Don’t let the effects of a natural disaster put you in a bind. Use these tips to help protect your household and wallet.
Extreme weather and natural disasters can cause extensive damage to homes and your finances if you’re not prepared. According to the Insurance Information Institute, insured losses due to natural disasters totaled over $98 billion in 2022. While these events are unpredictable, the last thing you want to be is unprepared.
Here are some simple things you can do to protect your home and finances in the event of a natural disaster.
Prepare In Advance
Natural disasters affect each household differently. Depending on what you encounter, you may be looking at extended hotel stays, replacing vehicles and furniture, or even finding a new job. Prepare by building an emergency fund with the recommended three to six months’ worth of expenses at minimum; put money aside today and continue to do so with every paycheck. This will create a financial buffer to keep you afloat without having to rely on credit cards or high-interest loans.
Disasters can often mean power outages, which may result in ATMs and credit card machines not working. Keep some cash on hand so you’re able to pay for what you need in these situations.
Collect & Safeguard Personal Documents
Whether you’re preparing for an emergency or not, it’s always a good idea to organize and back up vital documents. Start by collecting critical financial, medical, and legal documents and think about securing original copies in a safe location – like a safe deposit box or fire and waterproof safe. If evacuation is a possibility, you may want original copies on hand and easily accessible in case you have to leave in a hurry.
Check out the Federal Emergency Management Agency (FEMA) for recommendations on gathering and storing critical documents.
Add To Your Homeowners Insurance Policy
Review your current homeowners insurance policy. If you have a standard policy, you’ll discover there are certain situations that aren’t covered – like damage from earthquakes and floods – as well as limits to what they’ll cover in others. From tornadoes, cold weather or snow damage, floods, earthquakes, and hurricanes, there’s a lot to take into consideration.
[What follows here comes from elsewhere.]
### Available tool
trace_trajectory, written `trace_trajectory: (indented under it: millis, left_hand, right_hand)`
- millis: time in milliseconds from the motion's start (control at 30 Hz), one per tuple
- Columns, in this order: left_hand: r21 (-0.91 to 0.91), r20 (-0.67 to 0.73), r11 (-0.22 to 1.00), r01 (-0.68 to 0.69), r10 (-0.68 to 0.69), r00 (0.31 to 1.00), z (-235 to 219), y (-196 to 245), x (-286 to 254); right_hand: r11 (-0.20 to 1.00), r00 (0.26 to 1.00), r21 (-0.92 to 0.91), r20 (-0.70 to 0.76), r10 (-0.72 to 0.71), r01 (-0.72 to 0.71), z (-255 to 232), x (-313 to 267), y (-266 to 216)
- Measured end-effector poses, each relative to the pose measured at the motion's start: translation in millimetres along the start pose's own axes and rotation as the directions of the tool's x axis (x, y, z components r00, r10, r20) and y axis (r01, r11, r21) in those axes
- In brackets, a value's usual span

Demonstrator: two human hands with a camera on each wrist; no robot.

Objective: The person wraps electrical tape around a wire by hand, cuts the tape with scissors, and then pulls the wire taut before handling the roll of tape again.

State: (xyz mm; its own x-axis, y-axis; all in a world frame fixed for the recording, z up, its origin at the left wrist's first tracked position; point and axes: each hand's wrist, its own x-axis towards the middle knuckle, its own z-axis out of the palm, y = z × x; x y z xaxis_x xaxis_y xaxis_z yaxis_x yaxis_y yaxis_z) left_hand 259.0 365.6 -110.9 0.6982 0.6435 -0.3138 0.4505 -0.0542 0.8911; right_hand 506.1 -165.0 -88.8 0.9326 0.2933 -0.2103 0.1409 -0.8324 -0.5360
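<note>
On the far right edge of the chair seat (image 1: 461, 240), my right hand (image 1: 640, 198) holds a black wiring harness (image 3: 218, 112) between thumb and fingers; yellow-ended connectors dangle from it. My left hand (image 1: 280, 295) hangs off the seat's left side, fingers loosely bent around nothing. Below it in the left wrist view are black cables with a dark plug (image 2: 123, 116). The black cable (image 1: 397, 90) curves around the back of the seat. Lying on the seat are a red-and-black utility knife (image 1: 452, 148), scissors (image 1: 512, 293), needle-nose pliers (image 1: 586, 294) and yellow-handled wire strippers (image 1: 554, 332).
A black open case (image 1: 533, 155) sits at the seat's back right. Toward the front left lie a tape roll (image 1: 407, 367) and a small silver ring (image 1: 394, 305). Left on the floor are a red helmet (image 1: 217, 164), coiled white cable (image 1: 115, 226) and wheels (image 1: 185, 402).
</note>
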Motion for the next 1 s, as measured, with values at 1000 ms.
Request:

The good news is insurance companies sell specialized policies for natural disasters. Getting the right coverage – whether you own or rent – can be critical to successfully coming out the other side of a natural disaster. Take the time to reach out to your agent or go online to find out about available options.
Consider Comprehensive Coverage For Your Vehicle
Comprehensive auto coverage will cover damage caused by a natural disaster – including hurricanes, tornadoes, hailstorms, earthquakes, flooding, wildfires, etc. It’ll pay up to your policy’s maximum or your vehicle’s value minus your deductible, protecting you from major out-of-pocket repairs.
If you’re unsure of the type of coverage you have, reach out to your agent and make any necessary changes if needed.
Home Maintenance & Upgrades
When’s the last time you did a little maintenance to the outside of your home? Minimize the damage a natural disaster can cause by inspecting or installing some upgrades.
Start by getting your roof checked. Hire a professional to come out, inspect for loose or damaged shingles, and check the metal flashing around openings on roof valleys for leaks. Declutter drains and gutters; it’s also good to trim any trees, shrubs, and dead limbs. Toughen your exterior with storm shutters and a wind-resistant garage door. When a storm is coming, secure or bring in loose items – such as, outside furniture, potted plants, umbrellas, grills, or even trailers.
Prepare To Shelter-In-Place
Whether you think you’ll need to shelter-in-place or not, be prepared! Stock your pantry and closets with anything you might need. Stash canned food items and other non-perishable food just in case you’re not able to get to a supermarket. In the event you lose electricity, keep a battery-operated radio, multiple flashlights, along with brand new packages of live batteries for both. If you don’t have one already, invest in a portable cell phone charger; having a fully charged cell phone can connect you to life-saving assistance and real-time resources.
During extreme weather and natural disasters, the most important thing to remember is to be safe. Planning in advance and staying informed can not only play a big part in your and your family’s safety but also in reducing the damaging effects on your home and finances.